- ACOs are More Important Than Ever for LTC Facilities
- March 13, 2015 | Author: Amy E. McCracken
- Law Firm: Duane Morris LLP - Chicago Office
- On January 26, 2015, the United States Department of Health & Human Services (HHS) announced its timeline for shifting Medicare reimbursements from volume-based criteria to value-based criteria. HHS has adopted a framework that categorizes health care payments according to how providers receive payment to provide care:
- Category 1-fee-for-service with no link of payment to quality
- Category 2-fee-for-service with a link of payment to quality
- Category 3-alternative payment models built on fee-for-service architecture
- Category 4-population-based payment
In Monday's announcement, HHS disclosed its initiative to drive more of the Medicare payments to categories 3 and 4. This is the first time in history that HHS has set explicit goals for alternative payment models and value-based payments. HHS declared: "Improving the quality and affordability of care for all Americans has always been a pillar of the Affordable Care Act, alongside expanding access to such care.

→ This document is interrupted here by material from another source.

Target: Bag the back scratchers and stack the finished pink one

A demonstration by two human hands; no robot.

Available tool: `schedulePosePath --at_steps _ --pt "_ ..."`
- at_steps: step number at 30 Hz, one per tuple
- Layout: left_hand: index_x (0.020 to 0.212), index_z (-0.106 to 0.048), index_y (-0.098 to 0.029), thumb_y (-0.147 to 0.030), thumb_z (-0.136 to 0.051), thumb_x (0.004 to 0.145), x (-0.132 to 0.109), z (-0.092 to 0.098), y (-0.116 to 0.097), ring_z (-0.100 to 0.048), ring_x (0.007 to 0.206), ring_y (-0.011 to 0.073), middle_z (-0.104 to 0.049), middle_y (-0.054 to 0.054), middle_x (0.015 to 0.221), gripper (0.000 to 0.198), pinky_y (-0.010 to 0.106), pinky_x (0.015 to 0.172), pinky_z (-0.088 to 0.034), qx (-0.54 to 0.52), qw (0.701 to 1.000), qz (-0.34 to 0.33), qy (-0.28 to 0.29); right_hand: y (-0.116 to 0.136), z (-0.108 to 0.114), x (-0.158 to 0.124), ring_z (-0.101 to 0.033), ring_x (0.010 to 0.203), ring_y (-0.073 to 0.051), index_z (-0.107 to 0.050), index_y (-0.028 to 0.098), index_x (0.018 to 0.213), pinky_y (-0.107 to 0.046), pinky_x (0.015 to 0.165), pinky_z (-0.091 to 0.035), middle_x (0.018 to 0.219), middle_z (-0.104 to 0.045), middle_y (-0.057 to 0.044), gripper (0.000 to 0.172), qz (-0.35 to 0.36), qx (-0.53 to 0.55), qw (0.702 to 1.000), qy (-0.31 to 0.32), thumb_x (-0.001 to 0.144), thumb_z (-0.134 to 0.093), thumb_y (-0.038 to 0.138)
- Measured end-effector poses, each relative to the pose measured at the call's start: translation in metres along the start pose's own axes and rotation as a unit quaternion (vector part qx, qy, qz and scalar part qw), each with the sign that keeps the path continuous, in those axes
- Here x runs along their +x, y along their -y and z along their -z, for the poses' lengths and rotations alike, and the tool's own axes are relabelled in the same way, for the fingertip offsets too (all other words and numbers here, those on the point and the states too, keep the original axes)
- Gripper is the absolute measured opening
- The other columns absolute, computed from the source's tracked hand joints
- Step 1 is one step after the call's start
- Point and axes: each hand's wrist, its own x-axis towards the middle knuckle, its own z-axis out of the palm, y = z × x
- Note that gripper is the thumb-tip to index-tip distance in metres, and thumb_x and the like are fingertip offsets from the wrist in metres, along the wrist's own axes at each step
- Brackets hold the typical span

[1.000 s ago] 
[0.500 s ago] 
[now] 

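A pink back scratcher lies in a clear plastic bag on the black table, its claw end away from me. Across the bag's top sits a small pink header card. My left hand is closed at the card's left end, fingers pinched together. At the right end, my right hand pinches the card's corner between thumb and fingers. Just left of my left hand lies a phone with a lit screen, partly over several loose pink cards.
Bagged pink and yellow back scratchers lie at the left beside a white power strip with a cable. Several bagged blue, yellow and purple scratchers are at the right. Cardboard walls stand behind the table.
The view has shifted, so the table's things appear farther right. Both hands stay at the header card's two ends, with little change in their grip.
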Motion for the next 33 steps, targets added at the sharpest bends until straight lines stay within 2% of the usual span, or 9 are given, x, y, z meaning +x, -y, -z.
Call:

The law gives us the opportunity to shape the way health care is delivered to patients and to improve the quality of care system-wide while helping to reduce the growth of health care costs."
By the end of 2016, HHS has set a goal of tying 30 percent of traditional, fee-for-service, Medicare payments to quality or value through alternative payment models, such as Accountable Care Organizations (ACOs) or bundled payment arrangements. By the end of 2018, the goal is 50 percent of these payments.
An ACO is an organization of health care providers that agree to be accountable for the quality, cost, and overall care of a group of Medicare beneficiaries. Reimbursement is tied to quality metrics to reduce the total cost of care for the assigned population of patients. Hospitals and physicians have been forming ACOs, and HHS’s most recent initiative should drive even more dollars in this direction.
However, in our experience, long-term care facilities (LTC Facilities) have been slow to adopt the ACO model. Refusal to join an ACO could result in fewer referrals from hospitals and other providers, since ACO members will refer to the facility (or facilities) within the ACO. LTC Facilities with high ratings for their Quality Measures (on Nursing Home Compare) and low re-hospitalization rates will be more attractive to ACOs. Now is the time to join an ACO, before it is too late.